(Supplied data)

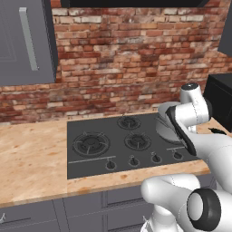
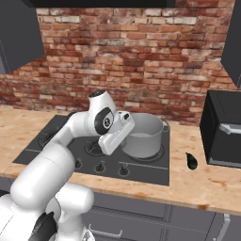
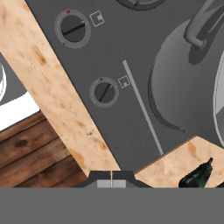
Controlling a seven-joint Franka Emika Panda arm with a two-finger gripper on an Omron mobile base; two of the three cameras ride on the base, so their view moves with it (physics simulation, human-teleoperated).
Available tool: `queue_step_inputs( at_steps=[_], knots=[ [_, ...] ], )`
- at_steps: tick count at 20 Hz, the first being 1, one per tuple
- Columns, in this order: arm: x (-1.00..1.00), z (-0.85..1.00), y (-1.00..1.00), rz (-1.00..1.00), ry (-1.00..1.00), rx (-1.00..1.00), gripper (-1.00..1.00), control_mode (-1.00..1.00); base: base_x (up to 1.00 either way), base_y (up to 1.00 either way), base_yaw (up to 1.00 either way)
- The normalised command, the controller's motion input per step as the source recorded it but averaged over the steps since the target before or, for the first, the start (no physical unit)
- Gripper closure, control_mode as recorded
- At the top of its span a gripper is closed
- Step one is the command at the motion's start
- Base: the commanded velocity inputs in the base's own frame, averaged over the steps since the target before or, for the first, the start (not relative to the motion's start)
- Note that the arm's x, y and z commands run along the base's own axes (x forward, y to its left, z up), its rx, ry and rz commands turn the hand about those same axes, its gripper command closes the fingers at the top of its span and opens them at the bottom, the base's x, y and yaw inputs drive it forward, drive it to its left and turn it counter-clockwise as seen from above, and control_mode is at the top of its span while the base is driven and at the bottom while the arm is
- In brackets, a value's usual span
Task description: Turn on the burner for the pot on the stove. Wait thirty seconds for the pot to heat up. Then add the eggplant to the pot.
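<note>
The grey pot (image 2: pixel 144 133) stands on the right rear burner of the dark stove (image 2: pixel 141 172). In the left base view the arm covers most of the pot (image 1: pixel 161 127). The small dark eggplant (image 2: pixel 191 160) lies on the wooden counter to the right of the stove, also at the lower right of the hand view (image 3: pixel 197 176). My gripper (image 2: pixel 105 150) hangs tilted over the front of the stove, left of the pot and above the row of black knobs (image 2: pixel 100 167). Its fingertips (image 3: pixel 111 177) are shut with nothing between them. Two knobs (image 3: pixel 104 92) lie ahead of them.
A black appliance (image 2: pixel 223 129) stands on the counter to the right, beyond the eggplant. Wooden counter (image 1: pixel 31 158) stretches left of the stove. A brick wall runs behind, with a dark upper cabinet (image 1: pixel 27 41) at the left. The wooden floor (image 3: pixel 30 153) shows past the counter's front edge.
</note>
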Motion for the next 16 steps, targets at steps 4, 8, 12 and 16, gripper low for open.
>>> queue_step_inputs(
  at_steps=[4,8,12,16],
  knots=[
    [0.0,0.0,0.0,0.0,0.0,0.0,1.0,-1.0,0.0,0.0,0.0],
    [0.0,0.0,0.0,0.0,0.0,0.0,1.0,-1.0,0.0,0.0,0.0],
    [0.0,0.0,0.0,0.0,0.0,0.0,1.0,-1.0,0.0,0.0,0.0],
    [0.0,0.0,0.0,0.0,0.0,0.0,1.0,-1.0,0.0,0.0,0.0]
  ],
)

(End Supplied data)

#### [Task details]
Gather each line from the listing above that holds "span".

#### [Response below]
- At the top of its span a gripper is closed
- Note that the arm's x, y and z commands run along the base's own axes (x forward, y to its left, z up), its rx, ry and rz commands turn the hand about those same axes, its gripper command closes the fingers at the top of its span and opens them at the bottom, the base's x, y and yaw inputs drive it forward, drive it to its left and turn it counter-clockwise as seen from above, and control_mode is at the top of its span while the base is driven and at the bottom while the arm is
- In brackets, a value's usual span

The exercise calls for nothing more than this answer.